Leider konnte aber in vielen Punkten die Abwägung der Stadtverwaltung nicht überzeugen. Statt sich mit Inhalten auseinander zu setzen, wurde immer darauf verwiesen, dass angesprochene Aspekte ja berücksichtigt worden sind. Auch dass unserem Vorschlag nicht gefolgt wurde, die Ortsumgehung Roßlau als wichtiges straßenbauliches Vorhaben in die vorläufige Projektliste aufzunehmen, ist bedauerlich. Hier scheinen die Probleme in Roßlau aus Dessauer Sicht untergeordnet zu werden. Oder hat man Angst, dass das Lieblingsprojekt der Dessauer Politiker, die Nordumgehung gegen die Roßlauer Ortsumgehung abgewogen wird? Trotz mehrfachen Drängens hat es die Stadtverwaltung versäumt, die Fachausschüsse in die Erarbeitung einzubeziehen. Der Grund scheint klar zu werden, wenn man sich die Projektlisten anschaut: 99% der Projekte sind kommunale Projekte, die dazu noch unausgewogen und nicht gewichtet sind. Oder wie kann es sein, dass eine Broschüre neben großen Investitionsvorhaben steht? Hier wurde nicht sauber gearbeitet bzw. die öffentliche Diskussion gescheut. Neben der schon angesprochenen mangelnde Transparenz und Bürgereinbindung ist das Fehlen privater Initiativen und Projekte bezeichnend. Traut man uns Bürgern nicht zu, die Stadt voranzubringen? In mehreren Handlungsfeldern scheint das Leitbild stark davon auszugehen, dass die Stadt als Körperschaft die handelnde Kraft ist. Zur Modernisierung gehört es jedoch, gerade die Eigenverantwortung der Bürgerinnen und Bürger zu stärken, die Stadt als Körperschaft soll ermöglichen und befähigen, nicht nur selbst gestalten. Dies reicht von so traditionellen Themen wie der Kooperation mit freien Trägern im sozialen und pädagogischen Bereich bis hin zu unkonventionellen Formen auch im Bereich Bürgerservice, Verkehrsleistungen, Gestaltung.
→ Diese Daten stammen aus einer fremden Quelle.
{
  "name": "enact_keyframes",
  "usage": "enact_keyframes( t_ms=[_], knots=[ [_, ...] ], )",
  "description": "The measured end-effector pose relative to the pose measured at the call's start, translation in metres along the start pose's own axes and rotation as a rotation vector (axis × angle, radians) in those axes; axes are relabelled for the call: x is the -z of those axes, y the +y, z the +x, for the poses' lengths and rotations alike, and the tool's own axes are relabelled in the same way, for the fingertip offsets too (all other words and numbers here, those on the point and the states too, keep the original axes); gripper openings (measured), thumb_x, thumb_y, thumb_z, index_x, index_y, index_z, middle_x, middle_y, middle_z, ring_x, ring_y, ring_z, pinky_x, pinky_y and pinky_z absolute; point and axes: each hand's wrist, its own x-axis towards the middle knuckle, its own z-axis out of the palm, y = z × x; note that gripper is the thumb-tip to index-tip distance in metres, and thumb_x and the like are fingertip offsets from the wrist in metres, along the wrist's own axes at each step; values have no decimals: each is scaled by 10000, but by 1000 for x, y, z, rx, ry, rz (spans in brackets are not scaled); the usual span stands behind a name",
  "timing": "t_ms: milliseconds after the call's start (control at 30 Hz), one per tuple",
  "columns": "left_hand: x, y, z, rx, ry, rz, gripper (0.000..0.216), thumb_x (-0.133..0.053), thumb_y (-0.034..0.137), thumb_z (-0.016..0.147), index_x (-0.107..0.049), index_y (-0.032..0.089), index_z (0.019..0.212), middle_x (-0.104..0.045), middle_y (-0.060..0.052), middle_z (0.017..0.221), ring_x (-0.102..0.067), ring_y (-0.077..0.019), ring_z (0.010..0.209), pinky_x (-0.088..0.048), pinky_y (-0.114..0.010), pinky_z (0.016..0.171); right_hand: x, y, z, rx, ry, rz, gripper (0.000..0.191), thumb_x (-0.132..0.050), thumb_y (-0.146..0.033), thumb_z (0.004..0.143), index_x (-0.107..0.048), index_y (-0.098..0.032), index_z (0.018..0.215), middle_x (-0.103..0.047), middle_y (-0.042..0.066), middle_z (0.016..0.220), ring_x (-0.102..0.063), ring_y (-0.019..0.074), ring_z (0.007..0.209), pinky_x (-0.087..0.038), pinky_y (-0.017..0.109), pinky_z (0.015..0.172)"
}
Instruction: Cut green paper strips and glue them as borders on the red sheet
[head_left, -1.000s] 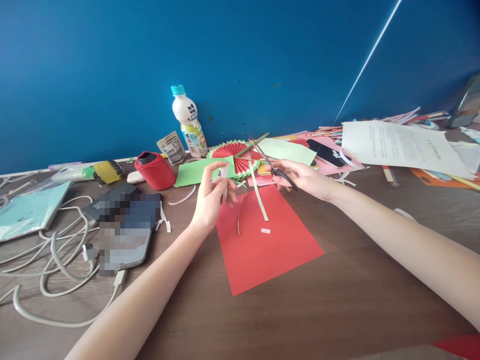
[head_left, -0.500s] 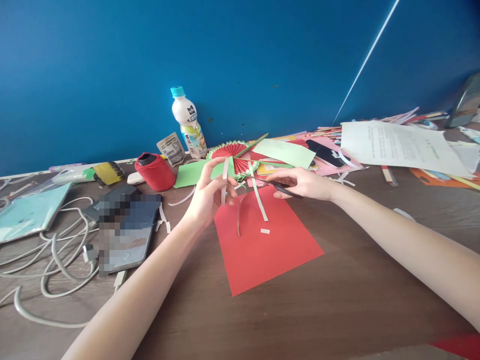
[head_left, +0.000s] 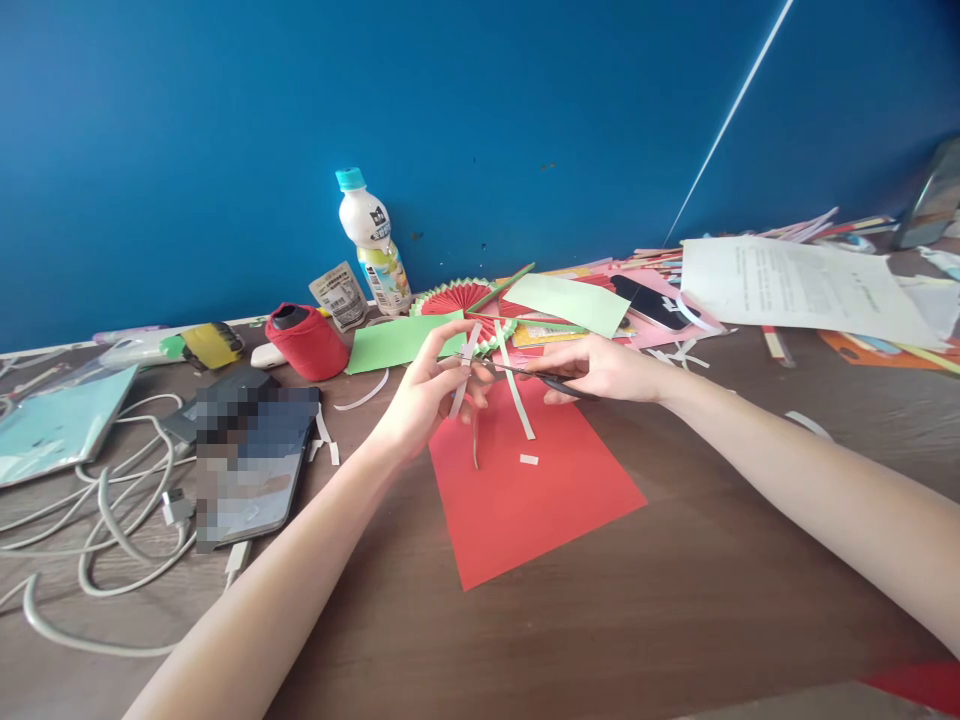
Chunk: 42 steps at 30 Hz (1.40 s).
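Note:
My left hand is closed on a narrow white paper strip, held up between thumb and fingers. My right hand grips dark scissors, whose blades point left and reach the strip by my left fingertips. Whether the blades are closed on the strip I cannot tell. Below both hands lies a sheet of red paper. A second white strip and a small white scrap rest on it. Just behind my hands sits a red and green folded paper fan.
A phone with white cables lies at left, near a red roll. Behind stand a bottle and a blue wall. Green paper, a printed sheet and paper scraps line the back.
My right hand has brought the scissors leftward, so the blades now reach the strip in my left hand. That strip has tilted, and my left hand has shifted slightly right.

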Motion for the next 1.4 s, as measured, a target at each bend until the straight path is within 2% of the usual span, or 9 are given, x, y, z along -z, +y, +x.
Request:
enact_keyframes(
  t_ms=[333,633,900,1067,1300,1400],
  knots=[
    [-2,1,0,-2,1,-7,456,-513,153,742,-419,248,1179,-607,18,725,-554,-82,520,-355,-153,384,0,2,1,-55,23,-3,466,-672,-314,694,-602,-281,1154,-589,40,1237,-522,240,1143,-462,397,926],
    [-3,2,-1,-5,-15,21,460,-514,170,752,-411,258,1191,-606,30,723,-513,-59,401,-285,-156,337,0,-2,0,-25,-3,-14,479,-659,-300,714,-577,-284,1186,-562,32,1271,-431,236,1245,-406,384,996],
    [0,2,-1,-18,-33,78,510,-506,172,747,-412,278,1237,-617,37,720,-496,-46,390,-312,-170,366,0,0,0,-35,4,-33,491,-662,-329,709,-577,-274,1189,-558,27,1276,-434,249,1242,-412,389,988],
    [0,1,0,-30,-13,90,578,-505,168,751,-329,278,1290,-617,27,729,-504,-56,400,-290,-169,361,0,-3,0,-25,7,1,488,-651,-292,715,-570,-280,1196,-555,21,1279,-426,228,1252,-408,372,1003],
    [0,1,0,8,12,177,442,-474,160,726,-444,215,1163,-595,25,729,-515,-63,436,-314,-180,374,0,-2,0,-1,19,4,425,-659,-310,703,-635,-269,1125,-607,27,1205,-497,218,1174,-448,353,942],
    [2,0,0,-10,29,178,541,-469,155,715,-362,238,1239,-607,34,721,-508,-68,435,-321,-183,380,1,0,-1,-30,58,41,395,-681,-309,683,-659,-236,1071,-658,42,1051,-596,187,957,-502,330,797]
  ],
)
Leider wurde unserer Forderung, dass zu jedem Handlungsfeld ein öffentlich tagender Runder Tisch stattfinden sollte, an dem die zuständigen Fachausschüsse des Stadtrates die Themen und Projekte mit der Bürgerschaft gleichberechtigt diskutieren, nicht gefolgt.
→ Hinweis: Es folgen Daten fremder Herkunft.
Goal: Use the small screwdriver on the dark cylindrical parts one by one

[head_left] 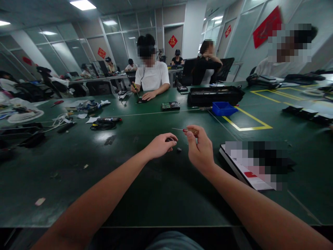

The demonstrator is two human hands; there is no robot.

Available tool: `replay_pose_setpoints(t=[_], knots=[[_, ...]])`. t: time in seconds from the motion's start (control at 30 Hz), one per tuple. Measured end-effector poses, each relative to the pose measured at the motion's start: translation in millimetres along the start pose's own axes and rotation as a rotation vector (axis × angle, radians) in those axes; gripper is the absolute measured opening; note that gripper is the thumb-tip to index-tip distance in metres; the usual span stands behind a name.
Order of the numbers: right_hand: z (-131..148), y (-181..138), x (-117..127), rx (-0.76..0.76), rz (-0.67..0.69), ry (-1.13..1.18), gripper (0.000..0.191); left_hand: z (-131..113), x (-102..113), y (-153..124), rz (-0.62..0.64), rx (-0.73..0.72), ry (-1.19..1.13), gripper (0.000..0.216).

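Observation:
My right hand [199,147] is closed around the handle of a thin screwdriver [185,130], whose metal shaft points left over the table. Just left of it, the fingers of my left hand [163,144] curl around a small dark part [169,139], too hidden to name. On the green tabletop between the hands lies a tiny grey metal piece [179,149]. The screwdriver tip is above the left fingertips and apart from them.
A box [234,166] lies right of my right forearm. Beyond my hands are a blue bin [224,108], a long black tray [214,95], a hard drive [170,106] and a coiled black cable [105,123]. Across the table a person [152,74] works with a screwdriver.

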State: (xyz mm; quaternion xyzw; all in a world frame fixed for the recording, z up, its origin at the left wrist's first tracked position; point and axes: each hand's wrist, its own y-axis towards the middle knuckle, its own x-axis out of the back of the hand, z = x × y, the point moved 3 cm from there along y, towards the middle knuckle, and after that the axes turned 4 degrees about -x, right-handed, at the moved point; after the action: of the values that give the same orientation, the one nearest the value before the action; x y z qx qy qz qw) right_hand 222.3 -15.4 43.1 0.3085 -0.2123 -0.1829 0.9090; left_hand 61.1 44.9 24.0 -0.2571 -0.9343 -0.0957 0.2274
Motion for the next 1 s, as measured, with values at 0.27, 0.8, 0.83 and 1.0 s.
replay_pose_setpoints(t=[0.27, 0.8, 0.83, 1.0], knots=[[-4, 1, -1, 0.013, -0.015, 0.028, 0.020, 0, -26, 13, 0.172, -0.105, 0.796, 0.027], [-3, -1, 0, -0.013, 0.019, 0.037, 0.020, 42, 80, -30, -0.270, 0.374, -0.652, 0.016], [-3, -1, 0, -0.015, 0.022, 0.037, 0.020, 47, 93, -39, -0.324, 0.391, -0.740, 0.016], [-5, -1, -2, -0.022, 0.027, 0.048, 0.021, 67, 161, -88, -0.631, 0.418, -0.841, 0.017]])
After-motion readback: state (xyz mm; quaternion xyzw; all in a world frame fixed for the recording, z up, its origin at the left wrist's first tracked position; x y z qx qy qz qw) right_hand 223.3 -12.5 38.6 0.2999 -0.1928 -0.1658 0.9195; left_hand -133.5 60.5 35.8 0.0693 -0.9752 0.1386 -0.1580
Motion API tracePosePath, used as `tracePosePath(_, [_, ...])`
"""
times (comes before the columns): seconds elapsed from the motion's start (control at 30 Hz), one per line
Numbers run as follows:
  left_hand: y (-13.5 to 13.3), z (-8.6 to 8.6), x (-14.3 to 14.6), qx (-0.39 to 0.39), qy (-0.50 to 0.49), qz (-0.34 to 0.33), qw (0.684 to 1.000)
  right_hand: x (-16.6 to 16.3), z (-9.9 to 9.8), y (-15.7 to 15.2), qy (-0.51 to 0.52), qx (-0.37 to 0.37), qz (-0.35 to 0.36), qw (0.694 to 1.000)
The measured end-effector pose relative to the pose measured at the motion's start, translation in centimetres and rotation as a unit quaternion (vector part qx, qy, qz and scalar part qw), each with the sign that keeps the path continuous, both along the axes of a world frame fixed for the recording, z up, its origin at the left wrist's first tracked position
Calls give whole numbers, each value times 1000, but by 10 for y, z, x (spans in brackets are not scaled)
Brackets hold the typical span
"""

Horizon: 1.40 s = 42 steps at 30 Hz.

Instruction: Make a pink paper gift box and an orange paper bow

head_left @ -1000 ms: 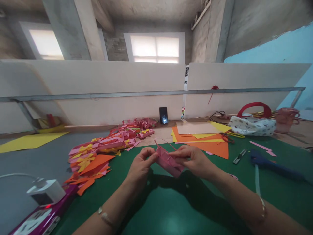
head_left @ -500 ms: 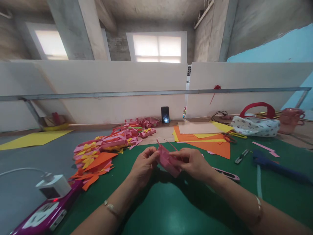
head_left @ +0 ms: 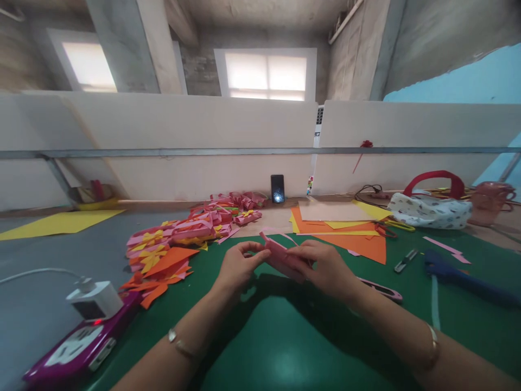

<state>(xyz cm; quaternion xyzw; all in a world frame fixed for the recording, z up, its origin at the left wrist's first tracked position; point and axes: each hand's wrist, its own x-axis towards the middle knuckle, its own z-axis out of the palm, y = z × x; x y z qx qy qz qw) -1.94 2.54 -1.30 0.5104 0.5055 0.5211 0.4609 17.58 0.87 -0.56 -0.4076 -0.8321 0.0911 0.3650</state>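
A folded piece of pink paper (head_left: 280,257) is held between my two hands above the green mat (head_left: 260,336). My left hand (head_left: 243,266) pinches its left end between thumb and fingers. At the other end, the fingers of my right hand (head_left: 323,266) grip the paper and cover part of it. A thin pink strip sticks up from its upper left. Left of my hands lies a heap of pink, orange and yellow paper pieces (head_left: 191,228), some shaped like flowers. Just right of my right hand, a pink-edged cutter (head_left: 385,291) is partly hidden by my forearm.
Orange paper sheets (head_left: 366,247) lie beyond my right hand. A small cutter knife (head_left: 406,261) and a blue glue gun (head_left: 468,278) are at right, near a white bag (head_left: 429,210). A purple power strip (head_left: 77,347) with a white charger sits front left. A phone (head_left: 277,188) stands at the back.
The pink paper has been turned from a steep slant to a flatter one, and my hands have shifted around it. The whole view has moved slightly.
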Motion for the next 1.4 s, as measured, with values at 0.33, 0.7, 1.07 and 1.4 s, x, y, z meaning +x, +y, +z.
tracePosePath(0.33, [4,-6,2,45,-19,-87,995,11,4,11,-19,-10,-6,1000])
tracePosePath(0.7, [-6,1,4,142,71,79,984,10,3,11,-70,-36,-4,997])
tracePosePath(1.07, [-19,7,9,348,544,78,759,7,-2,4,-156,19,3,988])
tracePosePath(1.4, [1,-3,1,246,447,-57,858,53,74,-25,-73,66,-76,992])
Bei der nun anstehenden Untersetzung des Leitbildes mit Leitprojekten muss nicht nur die Machbarkeit und Finanzierbarkeit im Vordergrund stehen, sondern es müssen die Auswirkungen des demografischen Wandels und die Rolle der Stadt als Oberzentrum der Region noch stärker berücksichtigt werden. Die Stadt Dessau-Roßlau wird zunehmend eine Stadt älterer Bürgerinnen und Bürger sein. Nur in wenigen Handlungsfeldern wird diese Tatsache im Leitbild ausgeführt. Sie sollte stärker als Querschnittsaufgabe verstanden werden und jedes Handlungsfeld des Leitbildes noch einmal auf diesen Sachverhalt hin überprüft werden.
Bleibt zu hoffen, dass der politische Raum sich in den wichtigen Handlungsfeldern zügig auf wenige, dafür realisierbare und finanzierbare Leitprojekte einigt, die wirklich das Leitbild mit Leben erfüllen und nicht nur eine „Wünsch-dir-was-Liste“ bleiben.